Eating Disorder Recovery

Sign of salvation.

Give me one sign that the measure of my worth is entirely dependant on how deep the valley between my hip bones dip; and I will hand over my body willingly to be ruled under your command, so that you may stretch and contort it into whatever shape you please.

And if you can’t do that…

Give me one sign that to be an acceptable human being capable of love rests wholly on checking the body a thousand times a day, playing the ribs like a piano missing keys; and I will give you the hours of my declining life, chained to your mirror, not mine, without the slightest murmur of complaint.

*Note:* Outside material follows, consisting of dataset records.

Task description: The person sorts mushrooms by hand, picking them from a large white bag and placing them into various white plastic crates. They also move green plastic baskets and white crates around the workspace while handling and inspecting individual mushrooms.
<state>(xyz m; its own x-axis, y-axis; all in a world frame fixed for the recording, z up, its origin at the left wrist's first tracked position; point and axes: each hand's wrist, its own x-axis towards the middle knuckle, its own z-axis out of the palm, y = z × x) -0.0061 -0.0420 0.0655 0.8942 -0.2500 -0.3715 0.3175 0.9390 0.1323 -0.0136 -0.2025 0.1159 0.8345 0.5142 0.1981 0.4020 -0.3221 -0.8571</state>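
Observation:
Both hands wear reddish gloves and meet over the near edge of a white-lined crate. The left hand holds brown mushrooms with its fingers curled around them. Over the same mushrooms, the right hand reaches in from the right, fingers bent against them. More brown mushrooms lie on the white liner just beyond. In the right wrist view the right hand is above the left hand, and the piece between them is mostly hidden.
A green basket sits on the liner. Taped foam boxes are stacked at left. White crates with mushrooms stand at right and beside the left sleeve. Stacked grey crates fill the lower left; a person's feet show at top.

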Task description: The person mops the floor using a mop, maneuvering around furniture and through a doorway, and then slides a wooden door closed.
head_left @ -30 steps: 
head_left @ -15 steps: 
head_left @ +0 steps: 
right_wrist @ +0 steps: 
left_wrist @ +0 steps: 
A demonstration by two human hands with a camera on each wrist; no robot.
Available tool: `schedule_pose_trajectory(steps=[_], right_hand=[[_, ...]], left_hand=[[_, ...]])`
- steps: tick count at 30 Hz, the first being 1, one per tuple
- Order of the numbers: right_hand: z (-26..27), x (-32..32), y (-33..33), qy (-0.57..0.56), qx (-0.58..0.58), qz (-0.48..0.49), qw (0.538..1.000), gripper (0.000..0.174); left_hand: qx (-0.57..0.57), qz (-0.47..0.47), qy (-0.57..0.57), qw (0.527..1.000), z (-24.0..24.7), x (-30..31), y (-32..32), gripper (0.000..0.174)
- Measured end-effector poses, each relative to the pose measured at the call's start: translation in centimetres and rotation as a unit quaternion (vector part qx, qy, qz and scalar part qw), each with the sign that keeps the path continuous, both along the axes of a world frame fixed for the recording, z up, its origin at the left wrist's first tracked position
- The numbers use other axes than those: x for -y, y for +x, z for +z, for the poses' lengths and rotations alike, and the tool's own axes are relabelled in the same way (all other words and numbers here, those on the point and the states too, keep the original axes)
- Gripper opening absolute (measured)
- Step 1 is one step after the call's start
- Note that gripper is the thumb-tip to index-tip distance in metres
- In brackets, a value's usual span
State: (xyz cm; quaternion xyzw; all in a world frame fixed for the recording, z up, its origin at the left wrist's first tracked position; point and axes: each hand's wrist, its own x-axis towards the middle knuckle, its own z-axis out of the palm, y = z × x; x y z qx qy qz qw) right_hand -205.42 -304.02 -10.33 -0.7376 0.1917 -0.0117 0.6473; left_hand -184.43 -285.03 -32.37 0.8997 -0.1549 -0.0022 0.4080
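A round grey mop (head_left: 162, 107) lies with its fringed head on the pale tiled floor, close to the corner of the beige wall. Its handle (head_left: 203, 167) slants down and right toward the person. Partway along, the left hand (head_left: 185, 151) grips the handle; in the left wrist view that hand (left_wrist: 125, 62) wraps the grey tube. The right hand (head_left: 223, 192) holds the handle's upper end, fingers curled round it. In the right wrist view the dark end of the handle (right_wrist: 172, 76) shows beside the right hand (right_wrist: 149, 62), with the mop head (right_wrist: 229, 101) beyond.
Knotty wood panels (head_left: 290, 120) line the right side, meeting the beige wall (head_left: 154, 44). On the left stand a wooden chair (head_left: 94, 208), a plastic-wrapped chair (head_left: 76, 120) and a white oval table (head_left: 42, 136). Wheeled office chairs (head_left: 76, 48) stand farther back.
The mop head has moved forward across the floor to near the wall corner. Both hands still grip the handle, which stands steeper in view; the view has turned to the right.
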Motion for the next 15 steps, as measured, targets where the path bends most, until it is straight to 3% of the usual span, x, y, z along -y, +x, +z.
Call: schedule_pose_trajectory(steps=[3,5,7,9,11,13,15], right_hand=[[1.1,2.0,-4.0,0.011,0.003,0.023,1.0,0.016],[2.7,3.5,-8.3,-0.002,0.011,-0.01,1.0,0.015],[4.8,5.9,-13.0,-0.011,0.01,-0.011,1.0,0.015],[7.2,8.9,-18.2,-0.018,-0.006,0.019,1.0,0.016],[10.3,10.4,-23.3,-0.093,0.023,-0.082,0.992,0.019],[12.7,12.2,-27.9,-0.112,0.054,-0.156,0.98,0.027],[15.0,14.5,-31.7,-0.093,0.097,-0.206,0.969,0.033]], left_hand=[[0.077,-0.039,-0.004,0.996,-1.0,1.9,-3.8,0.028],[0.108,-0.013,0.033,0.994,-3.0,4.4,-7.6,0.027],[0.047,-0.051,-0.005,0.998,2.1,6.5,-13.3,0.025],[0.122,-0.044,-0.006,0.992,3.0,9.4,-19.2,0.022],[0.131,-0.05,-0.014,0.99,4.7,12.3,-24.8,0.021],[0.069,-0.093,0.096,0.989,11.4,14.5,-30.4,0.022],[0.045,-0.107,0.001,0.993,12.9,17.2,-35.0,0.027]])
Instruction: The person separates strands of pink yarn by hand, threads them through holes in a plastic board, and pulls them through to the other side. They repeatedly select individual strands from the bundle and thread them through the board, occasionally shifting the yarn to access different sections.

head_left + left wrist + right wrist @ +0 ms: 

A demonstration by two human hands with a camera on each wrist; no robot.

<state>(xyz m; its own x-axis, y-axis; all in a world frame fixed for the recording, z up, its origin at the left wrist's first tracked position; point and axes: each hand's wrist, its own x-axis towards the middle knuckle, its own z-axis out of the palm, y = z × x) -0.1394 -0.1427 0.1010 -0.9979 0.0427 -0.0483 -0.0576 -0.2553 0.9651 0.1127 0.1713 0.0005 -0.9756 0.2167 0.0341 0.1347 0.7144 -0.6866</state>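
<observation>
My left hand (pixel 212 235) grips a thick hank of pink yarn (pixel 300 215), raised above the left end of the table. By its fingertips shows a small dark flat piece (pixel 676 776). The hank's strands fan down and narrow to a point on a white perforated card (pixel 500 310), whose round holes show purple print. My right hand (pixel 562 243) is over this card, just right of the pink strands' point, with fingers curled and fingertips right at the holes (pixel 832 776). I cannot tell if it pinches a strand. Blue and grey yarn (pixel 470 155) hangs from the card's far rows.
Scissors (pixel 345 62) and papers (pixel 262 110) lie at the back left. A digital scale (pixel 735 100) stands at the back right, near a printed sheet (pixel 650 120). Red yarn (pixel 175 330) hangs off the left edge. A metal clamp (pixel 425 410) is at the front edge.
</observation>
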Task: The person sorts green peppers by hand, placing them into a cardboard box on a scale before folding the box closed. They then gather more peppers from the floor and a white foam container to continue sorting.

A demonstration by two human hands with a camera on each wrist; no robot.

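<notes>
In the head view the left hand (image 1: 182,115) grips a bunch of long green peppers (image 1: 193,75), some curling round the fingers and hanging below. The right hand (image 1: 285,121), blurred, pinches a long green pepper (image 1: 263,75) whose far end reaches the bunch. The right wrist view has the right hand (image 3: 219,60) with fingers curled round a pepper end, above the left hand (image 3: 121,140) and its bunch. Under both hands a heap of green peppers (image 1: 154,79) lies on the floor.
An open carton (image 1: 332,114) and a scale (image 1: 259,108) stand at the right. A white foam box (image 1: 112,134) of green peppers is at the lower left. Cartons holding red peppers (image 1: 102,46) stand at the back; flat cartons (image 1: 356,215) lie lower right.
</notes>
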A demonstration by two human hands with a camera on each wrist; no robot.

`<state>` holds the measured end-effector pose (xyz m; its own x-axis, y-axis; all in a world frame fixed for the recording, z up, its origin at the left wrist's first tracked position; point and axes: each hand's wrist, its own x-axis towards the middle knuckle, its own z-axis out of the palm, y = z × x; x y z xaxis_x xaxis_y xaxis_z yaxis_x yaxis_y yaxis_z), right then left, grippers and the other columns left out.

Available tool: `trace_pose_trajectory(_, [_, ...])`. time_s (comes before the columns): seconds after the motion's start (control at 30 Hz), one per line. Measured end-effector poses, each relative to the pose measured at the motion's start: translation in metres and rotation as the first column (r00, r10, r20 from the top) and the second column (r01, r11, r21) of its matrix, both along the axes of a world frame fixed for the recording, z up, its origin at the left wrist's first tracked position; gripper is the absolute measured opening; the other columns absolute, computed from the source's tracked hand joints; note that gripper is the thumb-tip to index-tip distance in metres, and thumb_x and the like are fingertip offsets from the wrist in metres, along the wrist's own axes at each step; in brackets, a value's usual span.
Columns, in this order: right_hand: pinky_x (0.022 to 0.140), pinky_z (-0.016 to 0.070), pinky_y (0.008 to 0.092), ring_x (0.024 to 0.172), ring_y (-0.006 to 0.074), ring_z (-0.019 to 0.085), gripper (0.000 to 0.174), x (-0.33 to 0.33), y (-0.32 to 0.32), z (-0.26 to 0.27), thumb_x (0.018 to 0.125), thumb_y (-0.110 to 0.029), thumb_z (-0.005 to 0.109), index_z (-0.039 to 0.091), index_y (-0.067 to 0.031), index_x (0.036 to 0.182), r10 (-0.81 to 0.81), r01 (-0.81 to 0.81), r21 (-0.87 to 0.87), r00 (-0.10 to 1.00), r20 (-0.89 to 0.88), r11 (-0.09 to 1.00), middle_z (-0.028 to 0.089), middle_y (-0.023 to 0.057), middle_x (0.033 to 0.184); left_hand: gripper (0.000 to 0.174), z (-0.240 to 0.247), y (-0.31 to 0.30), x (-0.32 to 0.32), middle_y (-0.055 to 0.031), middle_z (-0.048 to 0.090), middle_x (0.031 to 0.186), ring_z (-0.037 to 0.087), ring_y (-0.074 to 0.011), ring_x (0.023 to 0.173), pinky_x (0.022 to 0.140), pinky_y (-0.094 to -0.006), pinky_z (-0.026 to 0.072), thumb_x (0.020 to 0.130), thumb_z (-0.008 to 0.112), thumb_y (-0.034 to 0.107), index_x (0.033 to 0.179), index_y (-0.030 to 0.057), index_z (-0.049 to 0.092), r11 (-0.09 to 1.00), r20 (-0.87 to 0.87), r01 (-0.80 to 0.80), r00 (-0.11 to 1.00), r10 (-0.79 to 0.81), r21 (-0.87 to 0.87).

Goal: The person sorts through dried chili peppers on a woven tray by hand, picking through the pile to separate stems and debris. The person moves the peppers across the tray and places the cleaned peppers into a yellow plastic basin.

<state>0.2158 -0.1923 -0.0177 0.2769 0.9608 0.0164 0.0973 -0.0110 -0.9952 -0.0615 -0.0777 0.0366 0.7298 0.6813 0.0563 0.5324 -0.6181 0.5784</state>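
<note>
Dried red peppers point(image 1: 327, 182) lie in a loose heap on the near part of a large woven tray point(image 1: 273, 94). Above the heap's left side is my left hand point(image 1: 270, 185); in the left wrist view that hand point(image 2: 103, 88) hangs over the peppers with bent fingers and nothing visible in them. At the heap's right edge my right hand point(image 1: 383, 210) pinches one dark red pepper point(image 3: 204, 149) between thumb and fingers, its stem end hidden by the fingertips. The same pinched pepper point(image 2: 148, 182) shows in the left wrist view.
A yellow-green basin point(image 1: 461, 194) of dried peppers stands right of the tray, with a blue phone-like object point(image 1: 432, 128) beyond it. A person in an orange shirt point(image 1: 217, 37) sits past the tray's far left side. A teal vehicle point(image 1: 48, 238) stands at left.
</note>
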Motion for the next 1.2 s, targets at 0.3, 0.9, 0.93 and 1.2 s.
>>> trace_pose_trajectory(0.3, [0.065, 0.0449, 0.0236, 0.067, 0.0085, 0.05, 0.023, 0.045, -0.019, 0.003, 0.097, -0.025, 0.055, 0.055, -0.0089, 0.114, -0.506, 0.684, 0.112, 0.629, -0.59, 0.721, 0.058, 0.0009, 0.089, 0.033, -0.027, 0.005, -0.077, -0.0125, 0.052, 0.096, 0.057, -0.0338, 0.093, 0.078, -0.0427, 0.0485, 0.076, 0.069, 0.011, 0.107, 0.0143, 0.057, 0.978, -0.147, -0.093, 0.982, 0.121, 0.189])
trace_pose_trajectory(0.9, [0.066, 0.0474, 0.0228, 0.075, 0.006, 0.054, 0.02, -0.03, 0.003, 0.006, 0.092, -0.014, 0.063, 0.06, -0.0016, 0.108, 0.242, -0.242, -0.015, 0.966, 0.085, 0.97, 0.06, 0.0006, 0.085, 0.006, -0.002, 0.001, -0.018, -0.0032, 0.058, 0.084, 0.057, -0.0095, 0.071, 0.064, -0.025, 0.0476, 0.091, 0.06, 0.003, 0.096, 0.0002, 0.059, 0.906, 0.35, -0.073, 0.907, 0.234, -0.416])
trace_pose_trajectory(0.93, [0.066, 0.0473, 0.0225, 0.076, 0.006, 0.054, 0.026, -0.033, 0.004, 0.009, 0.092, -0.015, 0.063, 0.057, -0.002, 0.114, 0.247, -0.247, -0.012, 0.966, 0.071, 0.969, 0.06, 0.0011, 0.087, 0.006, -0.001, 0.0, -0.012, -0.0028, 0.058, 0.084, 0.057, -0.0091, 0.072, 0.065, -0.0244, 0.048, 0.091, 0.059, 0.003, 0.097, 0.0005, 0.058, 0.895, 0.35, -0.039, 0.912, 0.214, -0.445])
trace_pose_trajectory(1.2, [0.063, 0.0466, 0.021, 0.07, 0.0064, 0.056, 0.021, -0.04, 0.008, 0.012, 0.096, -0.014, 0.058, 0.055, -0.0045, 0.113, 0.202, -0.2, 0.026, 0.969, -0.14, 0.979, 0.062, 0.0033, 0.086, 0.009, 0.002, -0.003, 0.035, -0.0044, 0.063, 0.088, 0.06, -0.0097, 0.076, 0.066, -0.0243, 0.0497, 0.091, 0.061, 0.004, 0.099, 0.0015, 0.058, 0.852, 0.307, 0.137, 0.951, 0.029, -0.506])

And if you still can’t do that…

Give me one damned sign that the inner peace and salvation from a world already overflowing with chaos can only be attained by refusing and denying, and a closed heart with no space for anything but a scale and a reflection; and I will be your slave without hesitation, no brain or mouth that objects in any argumentative way.

One sign is all I need to see; to know that it wasn’t all for nothing; that I haven’t wasted my transition from child to woman on an empty promise or a not so sweet lie. That this hunger that has torn my stomach to shreds was the only way I was ever going to be salvaged from the wreckage of a soul damaged in our man-made world.

But…

If you cannot. If there is no sign. Then I will house a body that sighs and bends, that can fill a space without any word of apology. I will get off my knees and stop looking for bones and spaces that do not hold forgiveness or freedom, or hope or love.

Give me one little sign, and I need it now, or leave me. the. fuck. alone.